Source information -
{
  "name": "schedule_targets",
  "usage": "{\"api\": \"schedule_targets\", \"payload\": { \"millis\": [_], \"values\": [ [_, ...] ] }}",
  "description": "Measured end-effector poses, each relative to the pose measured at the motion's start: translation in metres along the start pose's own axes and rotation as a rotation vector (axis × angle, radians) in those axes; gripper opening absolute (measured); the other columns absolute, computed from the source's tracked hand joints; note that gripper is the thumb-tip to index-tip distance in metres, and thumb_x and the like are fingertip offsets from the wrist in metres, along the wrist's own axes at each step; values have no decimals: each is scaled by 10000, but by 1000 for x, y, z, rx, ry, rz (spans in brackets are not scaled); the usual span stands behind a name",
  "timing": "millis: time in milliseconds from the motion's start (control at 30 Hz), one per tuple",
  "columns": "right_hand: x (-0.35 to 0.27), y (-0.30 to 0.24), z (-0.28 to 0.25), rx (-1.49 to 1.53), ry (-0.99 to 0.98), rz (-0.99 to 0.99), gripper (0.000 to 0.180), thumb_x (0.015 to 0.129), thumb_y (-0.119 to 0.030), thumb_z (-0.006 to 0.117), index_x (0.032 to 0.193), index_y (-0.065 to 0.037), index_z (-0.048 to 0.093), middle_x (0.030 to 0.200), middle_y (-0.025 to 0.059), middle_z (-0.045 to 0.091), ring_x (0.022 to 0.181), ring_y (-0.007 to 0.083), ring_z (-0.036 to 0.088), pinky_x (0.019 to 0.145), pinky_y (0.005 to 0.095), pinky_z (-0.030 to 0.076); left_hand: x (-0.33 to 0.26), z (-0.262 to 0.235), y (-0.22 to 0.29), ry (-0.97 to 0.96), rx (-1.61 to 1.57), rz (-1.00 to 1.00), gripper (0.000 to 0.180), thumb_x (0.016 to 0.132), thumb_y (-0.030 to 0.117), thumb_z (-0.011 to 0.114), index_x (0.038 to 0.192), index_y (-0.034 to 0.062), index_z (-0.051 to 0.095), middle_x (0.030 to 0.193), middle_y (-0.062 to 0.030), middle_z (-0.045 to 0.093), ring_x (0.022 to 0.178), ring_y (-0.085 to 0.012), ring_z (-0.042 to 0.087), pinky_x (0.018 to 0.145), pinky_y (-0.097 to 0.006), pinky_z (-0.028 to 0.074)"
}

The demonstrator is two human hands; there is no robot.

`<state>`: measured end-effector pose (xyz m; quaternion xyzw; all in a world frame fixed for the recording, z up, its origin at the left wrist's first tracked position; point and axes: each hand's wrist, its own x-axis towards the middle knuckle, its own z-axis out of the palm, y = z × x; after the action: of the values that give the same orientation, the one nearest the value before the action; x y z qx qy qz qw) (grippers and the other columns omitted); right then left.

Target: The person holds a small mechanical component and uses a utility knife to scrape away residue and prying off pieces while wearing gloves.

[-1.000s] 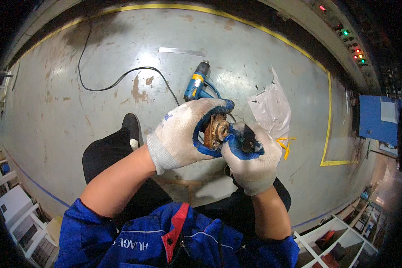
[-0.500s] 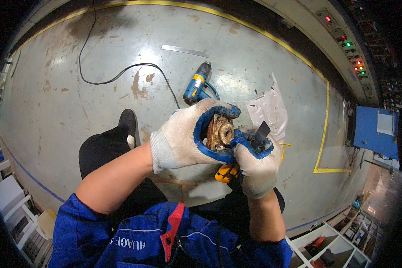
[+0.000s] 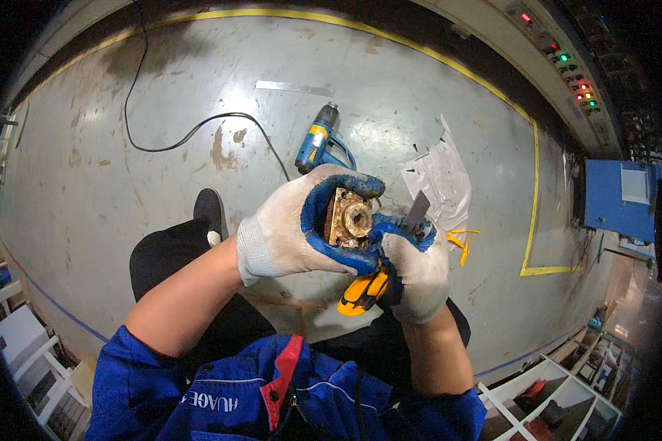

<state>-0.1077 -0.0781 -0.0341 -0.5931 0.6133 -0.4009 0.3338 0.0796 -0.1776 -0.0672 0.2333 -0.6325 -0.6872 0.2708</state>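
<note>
In my gloved left hand (image 3: pixel 290 220) sits a rusty, dirty square metal block (image 3: pixel 348 219) with a raised round collar and a central hole. Its fingers and thumb wrap round the block from the left. My gloved right hand (image 3: pixel 417 275) closes round what looks like a scraper (image 3: pixel 363 292) with a yellow and black handle. A flat grey blade (image 3: pixel 417 210) sticks up past the thumb side of that hand. The right fingers hide the middle of the tool. Both hands meet at the block's right edge, and the gloves are white with blue coating.
Beyond my hands a blue corded power tool (image 3: pixel 318 137) lies on the grey floor, its black cable (image 3: pixel 198 126) curving left. Farther off is a flat metal strip (image 3: pixel 294 88). White sheeting (image 3: pixel 441 180) with dark screws and a yellow piece (image 3: pixel 462 244) lie to the right.
The block's collared face has turned more toward me. The yellow and black handle has swung lower and shows more below my right hand. The whole scene has shifted slightly left.
</note>
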Motion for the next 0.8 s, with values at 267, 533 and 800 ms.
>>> {"api": "schedule_targets", "payload": {
  "millis": [267,533,800],
  "values": [
    [-3,7,2,512,63,247,219,914,-113,681,1075,35,691,952,98,730,836,160,688,781,314,575,2,7,-8,55,-85,38,881,656,267,996,1359,8,533,1206,-81,656,1069,-145,648,993,-313,529],
    [5,0,-14,722,127,331,208,933,-63,628,1084,69,679,875,97,697,727,155,659,690,294,557,-1,2,-1,174,-72,-20,1020,591,222,1027,1421,-3,478,1316,-100,630,1153,-152,628,1020,-338,519],
    [11,-2,-7,33,-31,75,251,827,-86,803,1034,27,717,888,123,745,759,163,714,694,316,573,0,1,8,143,584,190,842,684,302,939,1397,54,565,1298,-163,657,1145,-359,650,1015,-432,521]
  ]
}}
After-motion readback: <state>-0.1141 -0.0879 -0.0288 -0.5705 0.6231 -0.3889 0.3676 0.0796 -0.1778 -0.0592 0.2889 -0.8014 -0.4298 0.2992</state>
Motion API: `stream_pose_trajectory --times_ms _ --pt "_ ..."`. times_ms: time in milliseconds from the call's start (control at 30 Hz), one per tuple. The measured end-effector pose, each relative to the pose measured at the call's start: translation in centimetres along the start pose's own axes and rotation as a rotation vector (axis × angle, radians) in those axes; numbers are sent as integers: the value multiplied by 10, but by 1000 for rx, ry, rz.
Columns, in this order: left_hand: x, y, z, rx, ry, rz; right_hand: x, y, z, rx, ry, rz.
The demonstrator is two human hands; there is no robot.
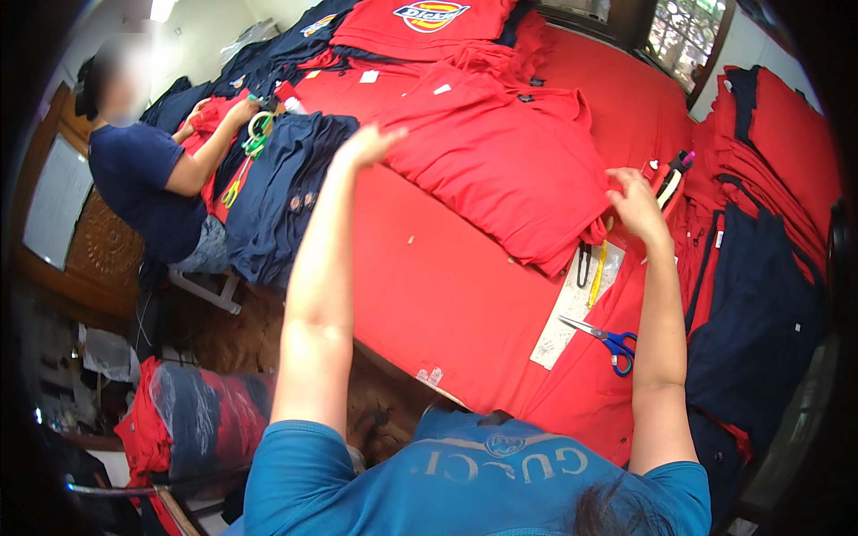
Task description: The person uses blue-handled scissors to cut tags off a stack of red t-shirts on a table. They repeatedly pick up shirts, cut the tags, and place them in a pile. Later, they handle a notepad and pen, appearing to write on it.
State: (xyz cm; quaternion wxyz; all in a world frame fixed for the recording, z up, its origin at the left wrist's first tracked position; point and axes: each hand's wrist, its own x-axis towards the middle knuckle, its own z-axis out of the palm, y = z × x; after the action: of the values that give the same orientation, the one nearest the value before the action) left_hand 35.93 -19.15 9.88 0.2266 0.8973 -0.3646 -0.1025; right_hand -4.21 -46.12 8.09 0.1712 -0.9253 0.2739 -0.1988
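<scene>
A red garment (492,161) lies spread over the red-covered table in front of me, its near edge loosely folded. My left hand (371,147) is at its left edge, fingers stretched out and seeming to touch the cloth. Over by the right edge is my right hand (636,201), fingers apart and slightly bent, with nothing visible in them. Below that hand, a pale strip of board (554,335) carries blue-handled scissors (612,343), a yellow tool (597,277) and small black thread snips (583,263).
Dark navy garments (299,188) are piled left, beside green tape rolls (258,132). A seated co-worker (147,179) handles red cloth there. Red and navy stacks (760,295) stand right; more red garments (420,27) lie at the far side. A plastic-wrapped bundle (206,415) sits lower left.
</scene>
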Motion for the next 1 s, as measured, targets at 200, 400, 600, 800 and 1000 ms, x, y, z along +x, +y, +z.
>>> stream_pose_trajectory --times_ms 200,400,600,800,1000 --pt "-10 -10 128 -1191 -118 -511 -2 -2 26 142 46 81" --pt "-24 25 153 -1164 304 -377 8 -18 64 137 -52 194" --pt "-98 25 144 -1319 467 -104 8 -19 108 8 45 111" --pt "-149 -12 170 -1256 309 -335 61 -31 116 -187 191 -2" --pt "-132 -29 146 -1302 549 -397 116 -45 100 -198 -84 -139"
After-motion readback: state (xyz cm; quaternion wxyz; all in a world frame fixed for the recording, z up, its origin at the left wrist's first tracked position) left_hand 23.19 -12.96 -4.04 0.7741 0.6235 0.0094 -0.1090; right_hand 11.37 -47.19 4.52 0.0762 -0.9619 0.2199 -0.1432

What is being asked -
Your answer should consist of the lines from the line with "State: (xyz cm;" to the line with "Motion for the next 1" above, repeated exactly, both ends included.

Task response -
State: (xyz cm; quaternion wxyz; all in a world frame fixed for the recording, z up, its origin at the left wrist's first tracked position; point and axes: each hand's wrist, its own x-axis towards the middle knuckle, its own z-axis out of the palm, y = z × x; after the action: of the values that give the same orientation, the one nearest the value before the action) left_hand 35.93 -19.15 9.88 0.2266 0.8973 -0.3646 -0.1025; right_hand -4.21 -46.12 8.09 0.1712 -0.9253 0.2739 -0.1988
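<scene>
A red garment (492,161) lies spread over the red-covered table in front of me, its near edge loosely folded. My left hand (371,147) is at its left edge, fingers stretched out and seeming to touch the cloth. Over by the right edge is my right hand (636,201), fingers apart and slightly bent, with nothing visible in them. Below that hand, a pale strip of board (554,335) carries blue-handled scissors (612,343), a yellow tool (597,277) and small black thread snips (583,263).
Dark navy garments (299,188) are piled left, beside green tape rolls (258,132). A seated co-worker (147,179) handles red cloth there. Red and navy stacks (760,295) stand right; more red garments (420,27) lie at the far side. A plastic-wrapped bundle (206,415) sits lower left.
</scene>
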Motion for the next 1 s, as measured, targets at 200, 400, 600, 800 and 1000 ms, x, y, z along +x, +y, +z.

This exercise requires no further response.